Activity: What you return must be exactly the lines running from the one with "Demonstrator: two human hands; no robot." to the end of the data below, inclusive, and nothing more.

Information:
= Beginning of Section =

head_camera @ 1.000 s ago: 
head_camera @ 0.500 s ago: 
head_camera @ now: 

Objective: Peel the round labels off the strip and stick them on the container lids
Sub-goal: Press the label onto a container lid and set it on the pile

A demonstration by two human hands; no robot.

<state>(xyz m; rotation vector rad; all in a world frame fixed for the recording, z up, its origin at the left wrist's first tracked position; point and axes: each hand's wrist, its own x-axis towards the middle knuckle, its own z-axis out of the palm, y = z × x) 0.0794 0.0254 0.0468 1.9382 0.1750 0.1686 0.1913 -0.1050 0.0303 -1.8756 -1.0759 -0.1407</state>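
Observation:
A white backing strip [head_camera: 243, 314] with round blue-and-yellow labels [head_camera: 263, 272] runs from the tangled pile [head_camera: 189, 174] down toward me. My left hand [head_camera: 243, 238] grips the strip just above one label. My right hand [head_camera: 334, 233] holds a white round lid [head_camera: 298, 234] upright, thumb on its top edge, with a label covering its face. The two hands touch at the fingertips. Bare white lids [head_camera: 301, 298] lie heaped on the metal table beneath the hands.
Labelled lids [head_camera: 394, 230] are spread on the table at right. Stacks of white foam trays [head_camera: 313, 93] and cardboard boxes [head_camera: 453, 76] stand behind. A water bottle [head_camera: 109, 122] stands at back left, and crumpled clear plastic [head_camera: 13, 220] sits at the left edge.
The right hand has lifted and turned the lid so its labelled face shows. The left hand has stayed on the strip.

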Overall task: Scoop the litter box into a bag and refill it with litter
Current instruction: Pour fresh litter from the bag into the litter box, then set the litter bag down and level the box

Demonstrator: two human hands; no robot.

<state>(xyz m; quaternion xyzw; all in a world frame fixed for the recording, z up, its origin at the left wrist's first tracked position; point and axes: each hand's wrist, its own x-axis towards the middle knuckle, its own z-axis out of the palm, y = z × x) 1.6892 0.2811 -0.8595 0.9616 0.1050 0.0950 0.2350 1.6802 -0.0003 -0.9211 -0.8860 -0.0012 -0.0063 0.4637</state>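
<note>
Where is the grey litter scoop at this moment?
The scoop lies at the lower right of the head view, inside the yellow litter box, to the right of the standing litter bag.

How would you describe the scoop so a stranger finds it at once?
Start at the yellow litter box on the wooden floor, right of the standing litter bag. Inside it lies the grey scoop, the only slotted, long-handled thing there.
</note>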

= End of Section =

Answer to the problem:
Demonstrator: two human hands; no robot.

<state>(xyz m; quaternion xyzw; all in a world frame fixed for the recording, z up, its origin at the left wrist's first tracked position; point and axes: each hand's wrist, its own x-axis towards the middle knuckle, its own z-axis out of the palm, y = z × x) 1.6892 0.2811 -0.8595 0.9616 0.1050 0.0950 0.2350 1.6802 -0.0003 -0.9211 -0.8860 -0.0012 -0.0063 0.4637</state>
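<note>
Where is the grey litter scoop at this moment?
The scoop lies at the lower right of the head view, inside the yellow litter box, to the right of the standing litter bag.

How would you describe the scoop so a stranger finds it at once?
Start at the yellow litter box on the wooden floor, right of the standing litter bag. Inside it lies the grey scoop, the only slotted, long-handled thing there.
</note>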

No further output remains.